My guess is that you would be seeking out someone who is first of all a superb all-rounder. Someone with a solid background in financial planning, expertise in tax-related issues and qualified at least to AFPC level. A G60 would be a minimum requirement.
Doubtless, you will receive sound advice on what to do in the period before you retire and immediately thereafter. But what happens if, a few years later, you realise that you could do with a few extra grand a year?
There you are, mildly cash-strapped, yet at the same time living in a big property that is all paid for and probably worth several hundred thousand pounds. The chances are that you might want to explore what you can do to realise some of that capital while continuing to live in your home.
If so, prepare for a shock, because the chances are that your financial adviser, who you have continued to see every year for the occasional tweak to your overall investment portfolio, will hold up their hands and tell you that they are unable to advise you any further.
If you are lucky, your adviser will refer you to a firm specialising in equity-release products which will try to help you further. More likely, your adviser will mutter a few words about equity release and tell you that this is not an area in which they are an expert.
This, at least for now, appears to be the situation for the vast majority of pension experts in the UK.
Last week, I was at a breakfast meeting organised by Standard Life Bank on the subject of equity release and lifetime mortgages. It became clear that most advisers asked about equity-release products tend to run in the opposite direction.
According to figures from Safe Home Income Plans, the umbrella organisation covering product providers specialising in this area, sales of equity-release products have remained stable at 1bn for several years now.
Moreover, from a high of 70 per cent of sales being IFA-generated, the total is now closer to 50 per cent. In other words, IFAs are not only refusing to give advice on this issue, they will not even refer a client to someone who can.
There may well be several reasons for this. The products themselves may be inappropriate for the client at that time or the IFA is able to determine other ways in which a client may be able to boost their income. But it is hard to avoid the impression that, in some cases at least, many IFAs feel this is a minefield they would rather not enter.
Anecdotal evidence suggests this is the case. A few weeks ago, researching an article on the subject, I spoke to a number of IFAs and the majority told me they will not advise a client in this area. One of them said this is because equity release is “the next mis-selling scandal”. By that, he did not mean the products were toxic in themselves, simply that, having been burned in the past by other scandals, he did not want to be put in a situation a decade or two down the line where someone might want to lodge a complaint against him for reasons that could not even be foreseen today.
If so, this is a tragedy. In the coming 10 years, millions of recently retired people are likely to find themselves facing potential shortfalls in their finances. Even for those who are not in serious difficulty, the opportunity to boost their income should not be ignored.

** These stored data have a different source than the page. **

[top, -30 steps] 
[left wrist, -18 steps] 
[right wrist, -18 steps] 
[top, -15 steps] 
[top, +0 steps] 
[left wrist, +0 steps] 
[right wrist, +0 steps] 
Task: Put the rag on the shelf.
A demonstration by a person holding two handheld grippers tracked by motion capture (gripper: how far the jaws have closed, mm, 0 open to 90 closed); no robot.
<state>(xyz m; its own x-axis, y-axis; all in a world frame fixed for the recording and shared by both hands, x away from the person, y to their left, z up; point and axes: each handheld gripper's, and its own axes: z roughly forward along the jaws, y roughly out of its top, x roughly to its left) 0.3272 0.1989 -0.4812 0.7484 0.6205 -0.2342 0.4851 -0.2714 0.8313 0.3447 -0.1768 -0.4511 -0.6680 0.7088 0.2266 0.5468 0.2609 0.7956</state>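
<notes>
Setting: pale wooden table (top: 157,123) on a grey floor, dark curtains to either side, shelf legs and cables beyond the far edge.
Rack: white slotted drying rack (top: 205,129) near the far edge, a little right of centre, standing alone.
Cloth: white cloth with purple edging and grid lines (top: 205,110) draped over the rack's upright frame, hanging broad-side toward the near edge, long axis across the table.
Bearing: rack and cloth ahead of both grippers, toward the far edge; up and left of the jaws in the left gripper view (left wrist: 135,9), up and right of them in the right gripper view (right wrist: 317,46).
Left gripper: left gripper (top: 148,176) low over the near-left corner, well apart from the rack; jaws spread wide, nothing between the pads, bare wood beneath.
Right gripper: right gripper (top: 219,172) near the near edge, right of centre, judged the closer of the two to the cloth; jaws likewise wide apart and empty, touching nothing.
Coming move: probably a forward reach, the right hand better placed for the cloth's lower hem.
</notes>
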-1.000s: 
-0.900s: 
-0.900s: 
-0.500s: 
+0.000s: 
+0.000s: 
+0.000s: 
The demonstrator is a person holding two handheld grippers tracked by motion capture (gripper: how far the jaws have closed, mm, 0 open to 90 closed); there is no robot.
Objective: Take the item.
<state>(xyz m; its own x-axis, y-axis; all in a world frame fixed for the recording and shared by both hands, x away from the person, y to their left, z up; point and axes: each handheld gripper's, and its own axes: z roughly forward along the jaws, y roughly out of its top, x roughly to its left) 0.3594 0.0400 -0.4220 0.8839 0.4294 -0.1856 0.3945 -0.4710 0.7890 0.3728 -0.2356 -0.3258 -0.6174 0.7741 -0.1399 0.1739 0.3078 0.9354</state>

What clients need is not just someone who can advise on the necessary strategies before retirement but also what they can do after they stop work. Refusing to advise in this market means that the field is left open to direct salespeople. It also means there is less competition in the market between providers.
What it requires is for IFAs to obtain additional qualifications that will enable them to advise on this issue. They also need to build new skill sets or enhance old ones, such as an empathetic understanding of client needs and an ability to take into account the feelings of close relatives, who may not be enamoured by the idea of their inheritance being cut back dramatically.
None of this is impossible. The FSA’s most recent review of equity-release advice, for example, found that while many non-specialist IFA firms were not meeting desired standards when advising clients, those that “have committed to the lifetime mortgage market by putting in place effective systems and controls and effective training and competence arrangements were found to be meeting, and in some areas exceeding, regulatory requirements”.
What this suggests to me is that it is possible for advisers with the right attitude to enter the market and prosper in it while meeting all regulatory requirements. For now, many of you will be thinking this is not an important area to be active in. How many of you will be feeling the same way in 10 years time?